What you should do — Nothing outside the stretch is wanted. Repeat exactly the lines of the listing below from the one that contains "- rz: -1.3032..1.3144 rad" through the one that contains "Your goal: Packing", both ends included.

________

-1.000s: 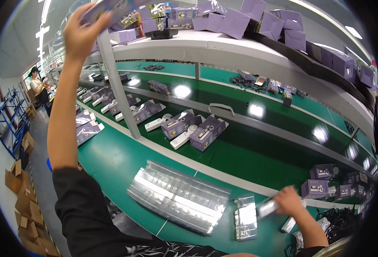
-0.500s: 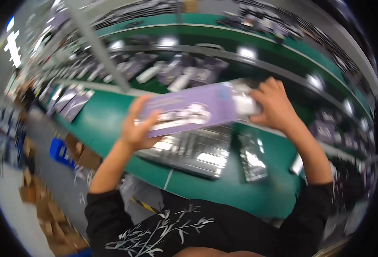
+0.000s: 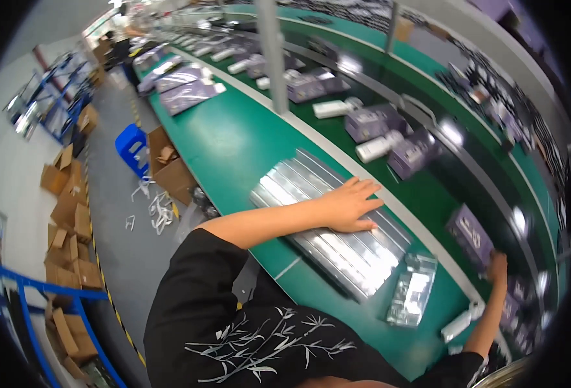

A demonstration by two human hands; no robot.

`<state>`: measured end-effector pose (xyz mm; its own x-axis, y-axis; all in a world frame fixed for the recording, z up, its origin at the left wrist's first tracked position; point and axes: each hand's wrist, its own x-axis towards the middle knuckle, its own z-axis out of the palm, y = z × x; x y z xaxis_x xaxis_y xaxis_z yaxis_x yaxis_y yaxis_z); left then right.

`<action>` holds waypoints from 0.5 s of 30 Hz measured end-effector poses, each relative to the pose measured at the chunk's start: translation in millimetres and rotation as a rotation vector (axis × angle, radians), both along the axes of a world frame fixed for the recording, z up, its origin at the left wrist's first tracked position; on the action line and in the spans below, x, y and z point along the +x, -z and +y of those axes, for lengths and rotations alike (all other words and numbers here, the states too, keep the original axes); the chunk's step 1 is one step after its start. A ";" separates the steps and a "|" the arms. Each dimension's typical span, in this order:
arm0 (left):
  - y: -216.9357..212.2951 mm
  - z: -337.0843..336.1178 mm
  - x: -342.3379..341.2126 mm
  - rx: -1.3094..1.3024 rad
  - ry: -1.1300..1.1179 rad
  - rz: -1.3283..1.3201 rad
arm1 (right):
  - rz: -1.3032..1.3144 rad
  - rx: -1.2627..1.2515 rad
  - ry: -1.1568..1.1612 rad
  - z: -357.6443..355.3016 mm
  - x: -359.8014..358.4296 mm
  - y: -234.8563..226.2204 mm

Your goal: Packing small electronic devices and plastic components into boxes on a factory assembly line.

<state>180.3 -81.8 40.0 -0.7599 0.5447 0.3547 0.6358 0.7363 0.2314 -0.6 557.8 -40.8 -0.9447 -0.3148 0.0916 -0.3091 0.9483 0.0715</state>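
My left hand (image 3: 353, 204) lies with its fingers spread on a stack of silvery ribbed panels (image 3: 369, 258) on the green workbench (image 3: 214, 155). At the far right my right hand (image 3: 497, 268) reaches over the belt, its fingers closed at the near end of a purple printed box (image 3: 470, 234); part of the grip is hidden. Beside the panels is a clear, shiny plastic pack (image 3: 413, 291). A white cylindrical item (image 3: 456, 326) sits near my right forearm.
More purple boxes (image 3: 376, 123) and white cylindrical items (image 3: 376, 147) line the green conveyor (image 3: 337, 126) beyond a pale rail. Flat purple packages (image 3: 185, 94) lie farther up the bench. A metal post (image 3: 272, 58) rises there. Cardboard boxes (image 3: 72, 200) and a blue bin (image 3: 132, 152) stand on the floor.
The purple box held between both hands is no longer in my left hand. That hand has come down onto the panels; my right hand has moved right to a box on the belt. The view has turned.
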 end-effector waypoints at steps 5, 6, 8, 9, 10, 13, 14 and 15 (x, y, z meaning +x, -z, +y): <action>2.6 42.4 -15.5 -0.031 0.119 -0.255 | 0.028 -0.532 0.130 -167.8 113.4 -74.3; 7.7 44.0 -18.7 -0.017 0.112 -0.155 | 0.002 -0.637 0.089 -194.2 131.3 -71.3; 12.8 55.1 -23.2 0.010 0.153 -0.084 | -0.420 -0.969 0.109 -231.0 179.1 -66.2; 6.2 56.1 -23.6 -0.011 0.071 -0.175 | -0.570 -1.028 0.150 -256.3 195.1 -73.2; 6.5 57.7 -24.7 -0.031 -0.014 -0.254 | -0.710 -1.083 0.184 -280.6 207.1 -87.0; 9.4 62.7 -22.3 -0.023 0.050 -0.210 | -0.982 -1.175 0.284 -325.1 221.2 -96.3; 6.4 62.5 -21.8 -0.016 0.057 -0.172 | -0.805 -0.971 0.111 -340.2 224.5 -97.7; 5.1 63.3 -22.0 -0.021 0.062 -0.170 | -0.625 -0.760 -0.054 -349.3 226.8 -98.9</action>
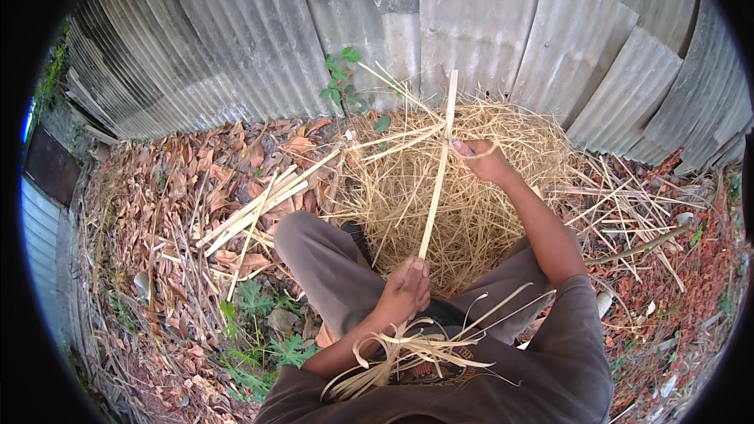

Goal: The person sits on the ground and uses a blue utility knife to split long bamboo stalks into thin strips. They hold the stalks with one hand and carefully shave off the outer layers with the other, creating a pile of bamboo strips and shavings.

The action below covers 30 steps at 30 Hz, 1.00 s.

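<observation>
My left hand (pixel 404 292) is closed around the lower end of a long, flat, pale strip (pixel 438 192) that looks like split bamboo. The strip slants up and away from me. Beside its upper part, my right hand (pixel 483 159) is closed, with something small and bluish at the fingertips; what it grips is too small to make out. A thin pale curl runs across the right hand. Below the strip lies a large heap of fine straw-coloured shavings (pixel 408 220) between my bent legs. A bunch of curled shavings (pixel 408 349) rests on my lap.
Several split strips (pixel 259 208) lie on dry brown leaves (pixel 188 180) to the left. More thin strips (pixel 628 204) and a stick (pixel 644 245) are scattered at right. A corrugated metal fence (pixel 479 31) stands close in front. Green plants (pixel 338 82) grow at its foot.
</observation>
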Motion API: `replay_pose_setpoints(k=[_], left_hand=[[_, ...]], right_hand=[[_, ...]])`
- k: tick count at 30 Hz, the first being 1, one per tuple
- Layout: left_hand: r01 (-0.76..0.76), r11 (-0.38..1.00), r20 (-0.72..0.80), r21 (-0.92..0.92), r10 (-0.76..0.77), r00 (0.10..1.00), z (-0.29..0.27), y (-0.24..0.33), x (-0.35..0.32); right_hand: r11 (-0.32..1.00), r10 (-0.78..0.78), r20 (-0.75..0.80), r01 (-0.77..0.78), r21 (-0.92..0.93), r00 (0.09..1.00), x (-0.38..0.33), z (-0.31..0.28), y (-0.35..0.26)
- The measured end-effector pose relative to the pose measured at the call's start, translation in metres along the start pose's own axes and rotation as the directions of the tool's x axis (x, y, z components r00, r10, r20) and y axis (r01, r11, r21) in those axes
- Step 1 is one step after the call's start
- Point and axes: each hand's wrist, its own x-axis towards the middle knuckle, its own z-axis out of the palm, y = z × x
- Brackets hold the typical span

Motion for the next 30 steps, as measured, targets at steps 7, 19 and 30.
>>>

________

Answer below —
  - rz: -1.3032..1.3144 rad
  - rx: -1.2627..1.2515 rad
  - ry: -1.1568..1.1612 rad
  - z: -357.6443..355.3016 mm
  - x: -359.8014..358.4296 mm
  - y: -234.8563..226.2204 mm

Your goal: Packing small electronic devices and plastic components into boxes on a factory assembly line.

No more is needed to finish this exercise.